In [None]:
#meta 8/2/2022 GCP template - VertexAI
#template copy from MD work for Hack22
#generic: project, bucket, BQ, dataflow, dataset, pubsub (streaming), cloud fn

#$note $secrets key

## Installation

In [1]:
import os

# The Vertex AI Workbench Notebook product has specific requirements
IS_WORKBENCH_NOTEBOOK = os.getenv("DL_ANACONDA_HOME") and not os.getenv("VIRTUAL_ENV")
IS_USER_MANAGED_WORKBENCH_NOTEBOOK = os.path.exists(
    "/opt/deeplearning/metadata/env_version"
)

# Vertex AI Notebook requires dependencies to be installed with '--user'
USER_FLAG = ""
if IS_WORKBENCH_NOTEBOOK:
    USER_FLAG = "--user"

! pip3 install --upgrade google-cloud-aiplatform {USER_FLAG} -q --no-warn-script-location
! pip3 install -U google-cloud-storage {USER_FLAG} -q --no-warn-script-location

## Restart the kernel

In [2]:
import os

if not os.getenv("IS_TESTING"):
    # Automatically restart kernel after installs
    import IPython

    app = IPython.Application.instance()
    app.kernel.do_shutdown(True)

## Set up your Google Cloud project

1. [Select or create a Google Cloud project](https://console.cloud.google.com/cloud-resource-manager)

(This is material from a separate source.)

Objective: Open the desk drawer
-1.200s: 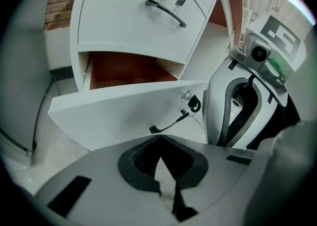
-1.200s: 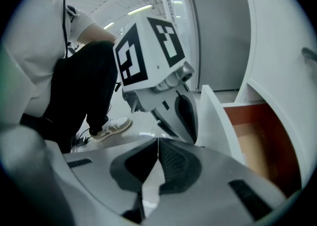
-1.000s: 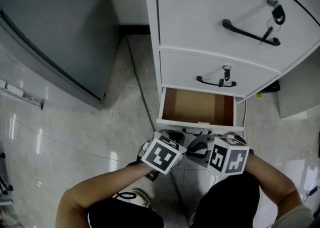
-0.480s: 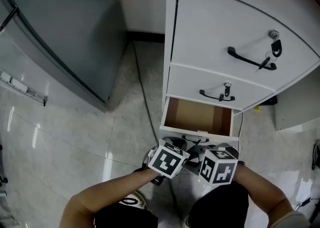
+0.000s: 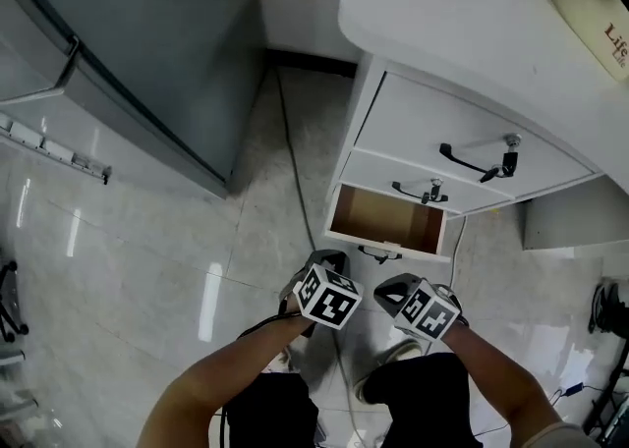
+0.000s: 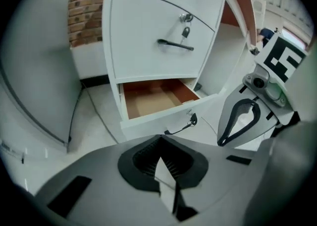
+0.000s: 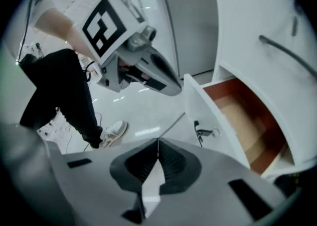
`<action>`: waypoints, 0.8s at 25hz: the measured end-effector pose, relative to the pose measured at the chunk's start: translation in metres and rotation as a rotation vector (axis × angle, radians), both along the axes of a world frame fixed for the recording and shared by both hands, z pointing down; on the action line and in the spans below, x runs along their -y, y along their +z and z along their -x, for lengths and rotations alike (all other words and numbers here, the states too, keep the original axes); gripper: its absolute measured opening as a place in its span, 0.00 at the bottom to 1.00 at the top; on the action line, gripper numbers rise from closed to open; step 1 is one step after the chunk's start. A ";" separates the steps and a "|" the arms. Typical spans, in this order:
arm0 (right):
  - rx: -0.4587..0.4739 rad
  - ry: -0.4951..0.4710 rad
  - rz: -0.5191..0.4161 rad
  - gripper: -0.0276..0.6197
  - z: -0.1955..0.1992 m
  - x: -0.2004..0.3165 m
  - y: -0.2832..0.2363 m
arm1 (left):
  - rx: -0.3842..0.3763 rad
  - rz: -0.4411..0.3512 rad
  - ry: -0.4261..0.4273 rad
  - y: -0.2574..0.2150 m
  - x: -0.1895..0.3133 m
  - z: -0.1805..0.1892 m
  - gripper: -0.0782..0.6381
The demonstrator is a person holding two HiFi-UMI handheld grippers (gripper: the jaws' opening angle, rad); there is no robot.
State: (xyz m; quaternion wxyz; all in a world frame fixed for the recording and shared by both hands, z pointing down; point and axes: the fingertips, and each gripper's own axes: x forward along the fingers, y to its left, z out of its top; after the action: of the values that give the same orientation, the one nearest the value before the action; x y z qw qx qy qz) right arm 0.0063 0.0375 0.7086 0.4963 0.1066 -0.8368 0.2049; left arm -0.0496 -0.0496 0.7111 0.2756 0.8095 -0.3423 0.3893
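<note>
The white desk's bottom drawer stands pulled out, its brown inside bare, and its black handle hangs free. My left gripper is shut with nothing in it, a short way in front of the drawer front and apart from it. My right gripper is beside it, also shut and holding nothing. The left gripper view looks over shut jaws at the open drawer and its handle. In the right gripper view the drawer and its handle lie to the right.
Two shut drawers with black handles and keys sit above the open one, under the desk top. A grey cabinet stands at the left. A cable runs across the tiled floor. My legs and shoes are below the grippers.
Both grippers have risen and drawn back from the drawer front, both still shut. The view has pulled up, so the desk top now shows. The drawer stays open.
</note>
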 end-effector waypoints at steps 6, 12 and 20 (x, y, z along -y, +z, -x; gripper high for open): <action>-0.020 0.196 -0.044 0.07 -0.002 0.002 -0.050 | 0.027 0.112 -0.103 -0.036 -0.041 0.024 0.12; -0.014 0.327 0.008 0.07 0.000 -0.004 -0.111 | 0.028 0.211 -0.189 -0.092 -0.068 0.030 0.12; -0.005 0.397 0.045 0.07 0.006 -0.013 -0.185 | 0.003 0.260 -0.237 -0.177 -0.077 0.012 0.12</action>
State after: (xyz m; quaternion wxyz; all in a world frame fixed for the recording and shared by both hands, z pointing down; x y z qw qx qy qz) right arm 0.0002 0.0507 0.5232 0.4504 0.2589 -0.7935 0.3171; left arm -0.0611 0.0276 0.5343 0.4214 0.7205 -0.3823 0.3965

2. [Make sure that billing is enabled for your project.](https://cloud.google.com/billing/docs/how-to/modify-project)

3. [Enable the Vertex AI APIs, Compute Engine APIs, and Cloud Storage, Pub/Sub API, Dataflow API, Cloud Functions API, Cloud Build API.](https://console.cloud.google.com/flows/enableapi?apiid=ml.googleapis.com,compute_component,storage-component.googleapis.com,pubsub.googleapis.com,dataflow.googleapis.com,cloudfunctions.googleapis.com,cloudbuild.googleapis.com)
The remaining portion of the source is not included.